World leaders note Sri Lankan press abuses

Sri Lanka got special mention in the statements of world leaders marking World Press Freedom Day, May 3. It’s not surprising. The government in Colombo has coupled an all-out effort to end its war with the separatist Liberation Tigers of Tamil Eelam with an assault on critics in the Sri Lankan media. U.S. President Barack Obama’s statement mentioned the egregious case of J.S. Tissainayagam, on trial in Colombo and accused of terrorism because of his writing. 

Obama cites this and other cases as examples of press freedom abuses worldwide.

Emblematic examples of this distressing reality are figures like J.S.Tissainayagam in Sri Lanka, or Shi Tao and Hu Jia in China.  We are also especially concerned about the citizens from our own country currently under detention abroad:  individuals such as Roxana Saberi in Iran, and Euna Lee and Laura Ling in North Korea.

In the U.S. House of Representatives, Adam Schiff, one of the founders of the Congressional Caucus for Freedom of the Press, also mentioned Tissa, among several others, in his remarks for World Press Freedom Day. “His trial is set to resume on May 6, but it is our hope the Sri Lankan government will drop these baseless charges and release J.S. before the trial resumes,” the California congressman said. 

In a May 2 message, U.N. Secretary-General Ban Ki-moon also turned his attention to Sri Lanka, calling on the government to ensure that those responsible for journalist Lasantha Wickrematunga’s murder are found and prosecuted.                                        

Ban cited CPJ’s statistics to press the government for a full investigation into Lasantha’s death: “According to the Committee to Protect Journalists, 11 journalists have been killed in the line of duty so far this year. Among them was Lasantha Wickramatunga, a prominent Sri Lankan journalist assassinated in January on his way to work,” Ban’s statement said.

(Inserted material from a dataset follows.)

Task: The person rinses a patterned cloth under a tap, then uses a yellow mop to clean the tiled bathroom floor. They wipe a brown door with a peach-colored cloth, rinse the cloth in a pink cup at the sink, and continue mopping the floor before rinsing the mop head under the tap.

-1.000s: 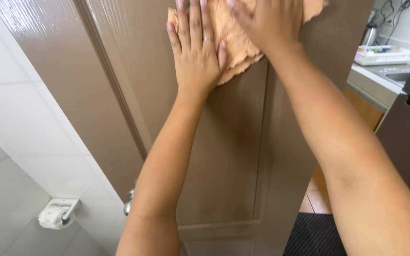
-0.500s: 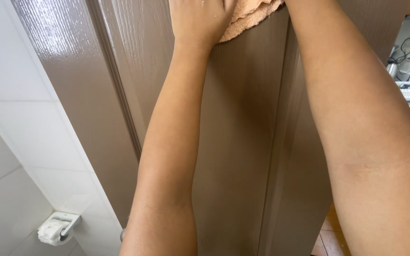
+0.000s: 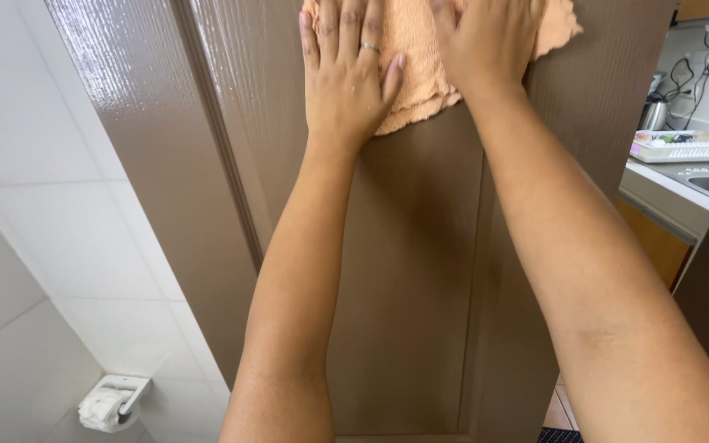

And on May 3, the United Nations posthumously awarded Lasantha its UNESCO 2009 World Press Freedom Prize for his work. The decision to name Lasantha was made in April, by a global panel of 14 judges.

Lasantha’s wife, Sonali Samarasinghe Wickremetunge, did not attend the UNESCO ceremony in Doha for what she said were “unavoidable circumstances.” But her statement was read by her niece, Natalie Samarasinghe. (We’ve posted her full statement here) Her eloquence is fitting for the nature of the award and as a way to commemorate her husband’s killing and her country’s suffering:

The free Sri Lanka in which I was born no longer exists. Our country has entered a Dark Age characterized by tyranny and state-sponsored terror, where the government publicly, cynically and unapologetically equates democratic dissent to treason. The sinister white van in which the state abducts its perceived enemies including journalists, many of them never to be seen again, has become a symbol of untold dread. Yet, we need to remember that violence against journalists is only the tip of the iceberg. Tens of thousands of ordinary Sri Lankan civilians–men, women, children, and the aged–have been herded into concentration camps where they are held against their will. There they languish in the most horrible of conditions, trapped behind barbed-wire fences and beneath the radar of a world which, perhaps rightly, is more concerned with the arguably greater tragedies unfolding in places such as Darfur.